-- AIM OF THE TASK --
A word-for-word restatement of the whole listing is the expected answer.

* * *

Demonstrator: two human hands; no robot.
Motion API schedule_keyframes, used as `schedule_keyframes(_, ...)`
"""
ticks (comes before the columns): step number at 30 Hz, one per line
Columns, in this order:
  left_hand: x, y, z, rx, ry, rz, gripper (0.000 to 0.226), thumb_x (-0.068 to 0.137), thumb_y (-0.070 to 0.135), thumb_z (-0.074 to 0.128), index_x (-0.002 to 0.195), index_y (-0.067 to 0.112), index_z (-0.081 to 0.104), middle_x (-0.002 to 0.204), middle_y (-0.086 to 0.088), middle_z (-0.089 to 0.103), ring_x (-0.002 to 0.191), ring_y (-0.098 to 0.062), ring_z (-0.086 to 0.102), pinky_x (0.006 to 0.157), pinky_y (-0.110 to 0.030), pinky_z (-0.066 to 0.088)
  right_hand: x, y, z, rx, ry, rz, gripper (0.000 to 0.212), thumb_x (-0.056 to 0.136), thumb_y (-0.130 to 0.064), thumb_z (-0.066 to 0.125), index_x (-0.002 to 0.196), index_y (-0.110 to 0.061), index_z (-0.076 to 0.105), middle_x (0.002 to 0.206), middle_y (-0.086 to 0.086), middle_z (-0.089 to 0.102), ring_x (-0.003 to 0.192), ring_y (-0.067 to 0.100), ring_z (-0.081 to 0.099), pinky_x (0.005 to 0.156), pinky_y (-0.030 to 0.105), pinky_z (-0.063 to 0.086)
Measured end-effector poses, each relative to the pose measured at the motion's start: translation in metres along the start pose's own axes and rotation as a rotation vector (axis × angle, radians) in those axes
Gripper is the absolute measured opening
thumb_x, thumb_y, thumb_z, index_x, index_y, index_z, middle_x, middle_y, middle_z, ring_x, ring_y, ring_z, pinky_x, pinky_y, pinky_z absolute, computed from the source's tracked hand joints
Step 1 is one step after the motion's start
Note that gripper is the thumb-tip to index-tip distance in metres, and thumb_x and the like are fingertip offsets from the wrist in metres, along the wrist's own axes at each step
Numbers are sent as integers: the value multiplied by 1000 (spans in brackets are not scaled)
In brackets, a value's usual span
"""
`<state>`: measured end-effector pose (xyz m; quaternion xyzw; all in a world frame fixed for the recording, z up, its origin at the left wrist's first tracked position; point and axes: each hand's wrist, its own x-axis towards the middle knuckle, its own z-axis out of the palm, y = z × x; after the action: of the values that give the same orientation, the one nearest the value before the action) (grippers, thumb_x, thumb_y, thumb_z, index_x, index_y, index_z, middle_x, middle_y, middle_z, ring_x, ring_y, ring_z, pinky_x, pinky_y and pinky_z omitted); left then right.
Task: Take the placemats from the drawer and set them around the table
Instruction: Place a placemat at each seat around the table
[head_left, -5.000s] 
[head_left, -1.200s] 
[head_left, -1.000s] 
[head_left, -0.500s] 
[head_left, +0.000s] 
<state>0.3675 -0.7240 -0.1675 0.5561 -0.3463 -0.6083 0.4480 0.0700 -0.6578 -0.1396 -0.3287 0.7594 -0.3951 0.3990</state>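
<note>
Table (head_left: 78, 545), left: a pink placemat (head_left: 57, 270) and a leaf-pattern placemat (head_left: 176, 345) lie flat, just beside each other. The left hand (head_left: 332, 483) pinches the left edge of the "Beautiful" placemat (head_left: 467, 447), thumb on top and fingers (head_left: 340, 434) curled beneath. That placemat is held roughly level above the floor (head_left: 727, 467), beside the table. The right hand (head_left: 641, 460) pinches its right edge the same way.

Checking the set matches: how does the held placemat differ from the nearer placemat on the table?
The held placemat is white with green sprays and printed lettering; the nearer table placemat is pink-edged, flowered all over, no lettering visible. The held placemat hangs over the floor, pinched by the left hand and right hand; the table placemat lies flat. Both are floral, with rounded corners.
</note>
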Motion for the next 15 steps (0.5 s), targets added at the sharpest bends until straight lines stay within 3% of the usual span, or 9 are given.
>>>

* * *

-- ANSWER SECTION --
Demonstrator: two human hands; no robot.
Motion API schedule_keyframes, used as `schedule_keyframes(_, ...)`
"""
ticks (comes before the columns): step number at 30 Hz, one per line
Columns, in this order:
  left_hand: x, y, z, rx, ry, rz, gripper (0.000 to 0.226), thumb_x (-0.068 to 0.137), thumb_y (-0.070 to 0.135), thumb_z (-0.074 to 0.128), index_x (-0.002 to 0.195), index_y (-0.067 to 0.112), index_z (-0.081 to 0.104), middle_x (-0.002 to 0.204), middle_y (-0.086 to 0.088), middle_z (-0.089 to 0.103), ring_x (-0.002 to 0.191), ring_y (-0.098 to 0.062), ring_z (-0.086 to 0.102), pinky_x (0.006 to 0.157), pinky_y (-0.110 to 0.030), pinky_z (-0.066 to 0.088)
  right_hand: x, y, z, rx, ry, rz, gripper (0.000 to 0.212), thumb_x (-0.056 to 0.136), thumb_y (-0.130 to 0.064), thumb_z (-0.066 to 0.125), index_x (-0.002 to 0.196), index_y (-0.110 to 0.061), index_z (-0.076 to 0.105), middle_x (0.002 to 0.206), middle_y (-0.086 to 0.086), middle_z (-0.089 to 0.102), ring_x (-0.003 to 0.192), ring_y (-0.067 to 0.100), ring_z (-0.081 to 0.099), pinky_x (0.005 to 0.156), pinky_y (-0.030 to 0.105), pinky_z (-0.063 to 0.086)
Measured end-effector poses, each relative to the pose measured at the motion's start: translation in metres along the start pose's own axes and rotation as a rotation vector (axis × angle, radians) in those axes
Gripper is the absolute measured opening
thumb_x, thumb_y, thumb_z, index_x, index_y, index_z, middle_x, middle_y, middle_z, ring_x, ring_y, ring_z, pinky_x, pinky_y, pinky_z absolute, computed from the source's tracked hand joints
Step 1 is one step after the motion's start
Note that gripper is the thumb-tip to index-tip distance in metres, and thumb_x and the like are fingertip offsets from the wrist in metres, along the wrist's own axes at each step
Numbers are sent as integers: the value multiplied by 1000 (spans in brackets are not scaled)
In brackets, a value's usual span
"""
`<state>`: measured end-effector pose (xyz m; quaternion xyzw; all in a world frame fixed for the recording, z up, its origin at the left wrist's first tracked position; point and axes: each hand's wrist, its own x-axis towards the middle knuckle, its own z-axis out of the palm, y = z × x; after the action: of the values that give the same orientation, the one nearest the value before the action) (grippers, thumb_x, thumb_y, thumb_z, index_x, index_y, index_z, middle_x, middle_y, middle_z, ring_x, ring_y, ring_z, pinky_x, pinky_y and pinky_z omitted); left then right.
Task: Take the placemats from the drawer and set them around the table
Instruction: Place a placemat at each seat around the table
[head_left, -5.000s] 
[head_left, -1.200s] 
[head_left, -1.000s] 
[head_left, -0.500s] 
[head_left, +0.000s] 
<state>0.3675 -0.7240 -0.1675 0.5561 -0.3463 -0.6083 0.4480 0.0700 -0.6578 -0.1396 -0.3287 0.7594 -0.3951 0.3990</state>
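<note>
Table (head_left: 78, 545), left: a pink placemat (head_left: 57, 270) and a leaf-pattern placemat (head_left: 176, 345) lie flat, just beside each other. The left hand (head_left: 332, 483) pinches the left edge of the "Beautiful" placemat (head_left: 467, 447), thumb on top and fingers (head_left: 340, 434) curled beneath. That placemat is held roughly level above the floor (head_left: 727, 467), beside the table. The right hand (head_left: 641, 460) pinches its right edge the same way.

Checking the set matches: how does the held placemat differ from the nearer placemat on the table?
The held placemat is white with green sprays and printed lettering; the nearer table placemat is pink-edged, flowered all over, no lettering visible. The held placemat hangs over the floor, pinched by the left hand and right hand; the table placemat lies flat. Both are floral, with rounded corners.
</note>
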Motion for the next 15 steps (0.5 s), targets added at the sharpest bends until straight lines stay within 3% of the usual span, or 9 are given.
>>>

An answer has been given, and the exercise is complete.